→ INPUT RECORDS
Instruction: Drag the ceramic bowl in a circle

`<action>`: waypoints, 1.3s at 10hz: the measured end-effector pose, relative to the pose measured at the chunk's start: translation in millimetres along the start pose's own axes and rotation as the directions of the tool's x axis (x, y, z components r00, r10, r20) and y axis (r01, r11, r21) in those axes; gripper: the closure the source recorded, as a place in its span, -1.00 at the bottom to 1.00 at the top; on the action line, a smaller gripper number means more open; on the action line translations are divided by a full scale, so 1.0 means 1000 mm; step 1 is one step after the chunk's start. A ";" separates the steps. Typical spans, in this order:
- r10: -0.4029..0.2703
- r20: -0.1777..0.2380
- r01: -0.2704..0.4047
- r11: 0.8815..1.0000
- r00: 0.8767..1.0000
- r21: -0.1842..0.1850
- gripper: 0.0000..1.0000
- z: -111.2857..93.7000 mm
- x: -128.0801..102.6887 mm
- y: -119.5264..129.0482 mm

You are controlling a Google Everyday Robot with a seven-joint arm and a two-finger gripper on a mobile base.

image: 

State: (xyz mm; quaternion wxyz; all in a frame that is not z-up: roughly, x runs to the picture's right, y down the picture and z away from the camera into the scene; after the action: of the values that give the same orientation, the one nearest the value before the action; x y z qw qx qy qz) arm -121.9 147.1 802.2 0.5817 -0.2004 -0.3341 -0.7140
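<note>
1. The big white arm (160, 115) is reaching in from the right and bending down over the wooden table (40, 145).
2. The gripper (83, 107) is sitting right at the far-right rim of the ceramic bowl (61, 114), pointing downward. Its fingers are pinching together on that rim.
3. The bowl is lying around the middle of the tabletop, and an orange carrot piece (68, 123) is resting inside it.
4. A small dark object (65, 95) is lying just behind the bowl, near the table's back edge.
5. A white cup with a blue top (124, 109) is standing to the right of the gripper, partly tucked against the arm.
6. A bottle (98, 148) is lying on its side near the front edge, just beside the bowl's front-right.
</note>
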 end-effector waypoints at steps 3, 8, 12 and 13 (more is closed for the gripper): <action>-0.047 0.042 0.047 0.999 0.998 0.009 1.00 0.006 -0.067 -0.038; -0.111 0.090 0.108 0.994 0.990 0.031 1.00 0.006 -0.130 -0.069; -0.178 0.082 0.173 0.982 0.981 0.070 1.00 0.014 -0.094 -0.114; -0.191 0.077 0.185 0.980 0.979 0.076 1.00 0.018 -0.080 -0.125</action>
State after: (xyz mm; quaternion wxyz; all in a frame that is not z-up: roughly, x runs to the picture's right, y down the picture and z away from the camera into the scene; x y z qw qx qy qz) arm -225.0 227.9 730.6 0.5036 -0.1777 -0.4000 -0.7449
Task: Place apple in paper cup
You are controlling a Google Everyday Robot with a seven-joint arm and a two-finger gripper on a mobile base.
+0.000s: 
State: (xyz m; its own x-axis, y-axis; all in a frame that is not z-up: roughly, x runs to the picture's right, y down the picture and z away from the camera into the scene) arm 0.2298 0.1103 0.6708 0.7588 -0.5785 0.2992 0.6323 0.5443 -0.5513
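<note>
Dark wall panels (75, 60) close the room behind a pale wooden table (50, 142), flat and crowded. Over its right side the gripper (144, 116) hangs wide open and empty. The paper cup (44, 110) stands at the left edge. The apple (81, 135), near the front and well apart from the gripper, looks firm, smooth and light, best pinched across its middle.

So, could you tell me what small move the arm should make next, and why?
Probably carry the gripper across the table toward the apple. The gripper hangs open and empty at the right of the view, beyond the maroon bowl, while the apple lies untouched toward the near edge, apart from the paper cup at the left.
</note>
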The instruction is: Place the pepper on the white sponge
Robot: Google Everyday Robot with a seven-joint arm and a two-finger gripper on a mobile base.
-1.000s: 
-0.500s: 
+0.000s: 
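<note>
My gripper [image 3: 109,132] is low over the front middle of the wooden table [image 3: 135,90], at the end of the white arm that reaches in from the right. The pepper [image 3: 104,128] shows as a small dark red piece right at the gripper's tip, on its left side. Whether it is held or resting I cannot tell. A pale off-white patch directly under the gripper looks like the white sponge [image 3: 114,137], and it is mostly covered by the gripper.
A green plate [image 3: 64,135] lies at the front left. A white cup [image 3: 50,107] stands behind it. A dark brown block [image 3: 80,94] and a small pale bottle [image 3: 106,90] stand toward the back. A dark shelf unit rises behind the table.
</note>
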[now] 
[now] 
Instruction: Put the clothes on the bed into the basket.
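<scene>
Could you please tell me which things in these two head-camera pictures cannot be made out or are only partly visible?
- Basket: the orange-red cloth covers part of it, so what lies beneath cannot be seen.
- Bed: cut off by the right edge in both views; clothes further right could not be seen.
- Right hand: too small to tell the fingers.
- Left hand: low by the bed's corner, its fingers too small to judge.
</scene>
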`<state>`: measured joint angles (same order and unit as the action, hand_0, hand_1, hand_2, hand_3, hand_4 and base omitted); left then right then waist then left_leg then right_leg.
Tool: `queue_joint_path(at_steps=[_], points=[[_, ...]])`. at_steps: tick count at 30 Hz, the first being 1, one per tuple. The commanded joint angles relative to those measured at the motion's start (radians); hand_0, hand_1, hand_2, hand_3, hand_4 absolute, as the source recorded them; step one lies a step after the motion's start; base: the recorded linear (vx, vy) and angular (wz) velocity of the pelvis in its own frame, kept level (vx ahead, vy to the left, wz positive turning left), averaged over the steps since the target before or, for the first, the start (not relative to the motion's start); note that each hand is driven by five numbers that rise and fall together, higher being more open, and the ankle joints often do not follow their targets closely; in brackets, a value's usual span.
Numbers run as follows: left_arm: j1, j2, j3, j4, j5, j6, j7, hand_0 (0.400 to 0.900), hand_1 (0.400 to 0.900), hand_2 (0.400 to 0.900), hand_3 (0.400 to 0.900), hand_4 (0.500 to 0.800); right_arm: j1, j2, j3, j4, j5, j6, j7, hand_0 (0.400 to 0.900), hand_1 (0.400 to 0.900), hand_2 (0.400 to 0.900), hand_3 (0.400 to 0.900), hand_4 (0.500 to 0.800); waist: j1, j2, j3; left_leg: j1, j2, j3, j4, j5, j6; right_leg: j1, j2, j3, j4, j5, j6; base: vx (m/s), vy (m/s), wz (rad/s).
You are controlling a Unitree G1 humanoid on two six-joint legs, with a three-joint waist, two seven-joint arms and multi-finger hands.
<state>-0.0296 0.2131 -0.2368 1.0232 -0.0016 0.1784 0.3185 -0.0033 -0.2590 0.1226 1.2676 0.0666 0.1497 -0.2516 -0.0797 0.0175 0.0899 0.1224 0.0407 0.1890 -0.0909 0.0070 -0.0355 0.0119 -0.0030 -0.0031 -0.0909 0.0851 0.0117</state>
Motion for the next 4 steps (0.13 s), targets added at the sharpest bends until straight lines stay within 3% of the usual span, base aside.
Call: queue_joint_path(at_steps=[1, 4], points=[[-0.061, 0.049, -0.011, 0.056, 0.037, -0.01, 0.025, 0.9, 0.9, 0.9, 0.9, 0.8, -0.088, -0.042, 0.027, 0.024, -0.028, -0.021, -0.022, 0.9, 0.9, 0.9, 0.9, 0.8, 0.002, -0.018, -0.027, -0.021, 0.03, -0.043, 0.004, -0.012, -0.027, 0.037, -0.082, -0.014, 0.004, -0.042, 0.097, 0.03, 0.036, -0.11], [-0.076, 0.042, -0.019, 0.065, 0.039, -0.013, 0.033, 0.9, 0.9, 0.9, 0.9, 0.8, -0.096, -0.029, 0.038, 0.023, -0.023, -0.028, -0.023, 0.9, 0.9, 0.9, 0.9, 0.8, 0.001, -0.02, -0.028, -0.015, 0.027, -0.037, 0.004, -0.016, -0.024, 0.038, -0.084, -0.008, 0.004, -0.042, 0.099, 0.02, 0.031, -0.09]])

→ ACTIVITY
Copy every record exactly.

→ EXERCISE SOLUTION
Instruction: Drag the ceramic bowl in a circle

`<action>`: waypoints, 1.3s at 10hz: the measured end-effector pose, relative to the pose measured at the chunk's start: translation in millimetres along the start pose's own axes and rotation as the directions of the tool's x axis (x, y, z components r00, r10, r20) and y axis (r01, r11, r21) in those axes; gripper: the closure the source recorded, as a place in its span, -1.00 at the bottom to 1.00 at the top; on the action line, a smaller gripper number means more open; on the action line translations are divided by a full scale, so 1.0 means 1000 mm; step 1 is one step after the chunk's start. A ";" separates the steps. Typical spans, in this order:
- r10: -0.4029..0.2703
- r20: -0.1777..0.2380
- r01: -0.2704..0.4047
- r11: 0.8815..1.0000
- r00: 0.8767..1.0000
- r21: -0.1842..0.1850
- gripper: 0.0000..1.0000
- z: -111.2857..93.7000 mm
- x: -128.0801..102.6887 mm
- y: -119.5264..129.0482 mm

You are controlling a Google Everyday Robot with a seven-joint arm and a two-finger gripper on a mobile base.

image: 

State: (xyz mm; quaternion wxyz; all in a frame that is not z-up: roughly, x runs to the picture's right, y down the picture and z away from the camera into the scene; after the action: of the values that give the same orientation, the one nearest the value before the action; x y z qw qx qy qz) arm -121.9 147.1 802.2 0.5817 -0.2004 -0.3341 -0.7140
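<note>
1. The big white arm (160, 115) is reaching in from the right and bending down over the wooden table (40, 145).
2. The gripper (83, 107) is sitting right at the far-right rim of the ceramic bowl (61, 114), pointing downward. Its fingers are pinching together on that rim.
3. The bowl is lying around the middle of the tabletop, and an orange carrot piece (68, 123) is resting inside it.
4. A small dark object (65, 95) is lying just behind the bowl, near the table's back edge.
5. A white cup with a blue top (124, 109) is standing to the right of the gripper, partly tucked against the arm.
6. A bottle (98, 148) is lying on its side near the front edge, just beside the bowl's front-right.
</note>
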 end-effector waypoints at steps 3, 8, 12 and 13 (more is closed for the gripper): <action>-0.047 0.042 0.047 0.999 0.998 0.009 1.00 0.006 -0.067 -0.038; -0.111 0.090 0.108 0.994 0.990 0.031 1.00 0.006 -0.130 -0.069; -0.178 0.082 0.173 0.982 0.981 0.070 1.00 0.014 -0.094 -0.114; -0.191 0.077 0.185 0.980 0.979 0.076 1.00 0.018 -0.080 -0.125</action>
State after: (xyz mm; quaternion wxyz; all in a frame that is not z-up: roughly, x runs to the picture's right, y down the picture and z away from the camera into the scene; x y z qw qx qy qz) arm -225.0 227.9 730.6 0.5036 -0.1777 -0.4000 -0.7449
Task: Place apple in paper cup
You are controlling a Google Everyday Robot with a seven-joint arm and a two-finger gripper on a mobile base.
+0.000s: 
State: (xyz m; its own x-axis, y-axis; all in a frame that is not z-up: roughly, x runs to the picture's right, y down the picture and z away from the camera into the scene) arm 0.2298 0.1103 0.6708 0.7588 -0.5785 0.2992 0.6323 0.5443 -0.5513
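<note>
Dark wall panels (75, 60) close the room behind a pale wooden table (50, 142), flat and crowded. Over its right side the gripper (144, 116) hangs wide open and empty. The paper cup (44, 110) stands at the left edge. The apple (81, 135), near the front and well apart from the gripper, looks firm, smooth and light, best pinched across its middle.

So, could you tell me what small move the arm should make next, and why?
Probably carry the gripper across the table toward the apple. The gripper hangs open and empty at the right of the view, beyond the maroon bowl, while the apple lies untouched toward the near edge, apart from the paper cup at the left.
</note>
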The instruction is: Place the pepper on the white sponge
Robot: Google Everyday Robot with a seven-joint arm and a two-finger gripper on a mobile base.
-1.000s: 
-0.500s: 
+0.000s: 
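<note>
My gripper [image 3: 109,132] is low over the front middle of the wooden table [image 3: 135,90], at the end of the white arm that reaches in from the right. The pepper [image 3: 104,128] shows as a small dark red piece right at the gripper's tip, on its left side. Whether it is held or resting I cannot tell. A pale off-white patch directly under the gripper looks like the white sponge [image 3: 114,137], and it is mostly covered by the gripper.
A green plate [image 3: 64,135] lies at the front left. A white cup [image 3: 50,107] stands behind it. A dark brown block [image 3: 80,94] and a small pale bottle [image 3: 106,90] stand toward the back. A dark shelf unit rises behind the table.
</note>
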[now] 
[now] 
Instruction: Put the clothes on the bed into the basket.
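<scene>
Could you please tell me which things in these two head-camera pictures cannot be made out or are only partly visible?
- Basket: the orange-red cloth covers part of it, so what lies beneath cannot be seen.
- Bed: cut off by the right edge in both views; clothes further right could not be seen.
- Right hand: too small to tell the fingers.
- Left hand: low by the bed's corner, its fingers too small to judge.
</scene>
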`<state>`: measured joint angles (same order and unit as the action, hand_0, hand_1, hand_2, hand_3, hand_4 and base omitted); left then right then waist then left_leg then right_leg.
Tool: `queue_joint_path(at_steps=[_], points=[[_, ...]])`. at_steps: tick count at 30 Hz, the first being 1, one per tuple. The commanded joint angles relative to those measured at the motion's start (radians); hand_0, hand_1, hand_2, hand_3, hand_4 absolute, as the source recorded them; step one lies a step after the motion's start; base: the recorded linear (vx, vy) and angular (wz) velocity of the pelvis in its own frame, kept level (vx ahead, vy to the left, wz positive turning left), averaged over the steps since the target before or, for the first, the start (not relative to the motion's start); note that each hand is driven by five numbers that rise and fall together, higher being more open, and the ankle joints often do not follow their targets closely; in brackets, a value's usual span.
Numbers run as follows: left_arm: j1, j2, j3, j4, j5, j6, j7, hand_0 (0.400 to 0.900), hand_1 (0.400 to 0.900), hand_2 (0.400 to 0.900), hand_3 (0.400 to 0.900), hand_4 (0.500 to 0.800); right_arm: j1, j2, j3, j4, j5, j6, j7, hand_0 (0.400 to 0.900), hand_1 (0.400 to 0.900), hand_2 (0.400 to 0.900), hand_3 (0.400 to 0.900), hand_4 (0.500 to 0.800); waist: j1, j2, j3; left_leg: j1, j2, j3, j4, j5, j6; right_leg: j1, j2, j3, j4, j5, j6; base: vx (m/s), vy (m/s), wz (rad/s).
You are controlling a Unitree G1 humanoid on two six-joint legs, with a three-joint waist, two seven-joint arms and multi-finger hands.
<state>-0.0296 0.2131 -0.2368 1.0232 -0.0016 0.1784 0.3185 -0.0033 -0.2590 0.1226 1.2676 0.0666 0.1497 -0.2516 -0.0797 0.0175 0.0899 0.1224 0.0407 0.1890 -0.0909 0.0070 -0.0355 0.0119 -0.0030 -0.0031 -0.0909 0.0851 0.0117</state>
Motion for the next 4 steps (0.13 s), targets added at the sharpest bends until straight lines stay within 3% of the usual span, base aside.
Call: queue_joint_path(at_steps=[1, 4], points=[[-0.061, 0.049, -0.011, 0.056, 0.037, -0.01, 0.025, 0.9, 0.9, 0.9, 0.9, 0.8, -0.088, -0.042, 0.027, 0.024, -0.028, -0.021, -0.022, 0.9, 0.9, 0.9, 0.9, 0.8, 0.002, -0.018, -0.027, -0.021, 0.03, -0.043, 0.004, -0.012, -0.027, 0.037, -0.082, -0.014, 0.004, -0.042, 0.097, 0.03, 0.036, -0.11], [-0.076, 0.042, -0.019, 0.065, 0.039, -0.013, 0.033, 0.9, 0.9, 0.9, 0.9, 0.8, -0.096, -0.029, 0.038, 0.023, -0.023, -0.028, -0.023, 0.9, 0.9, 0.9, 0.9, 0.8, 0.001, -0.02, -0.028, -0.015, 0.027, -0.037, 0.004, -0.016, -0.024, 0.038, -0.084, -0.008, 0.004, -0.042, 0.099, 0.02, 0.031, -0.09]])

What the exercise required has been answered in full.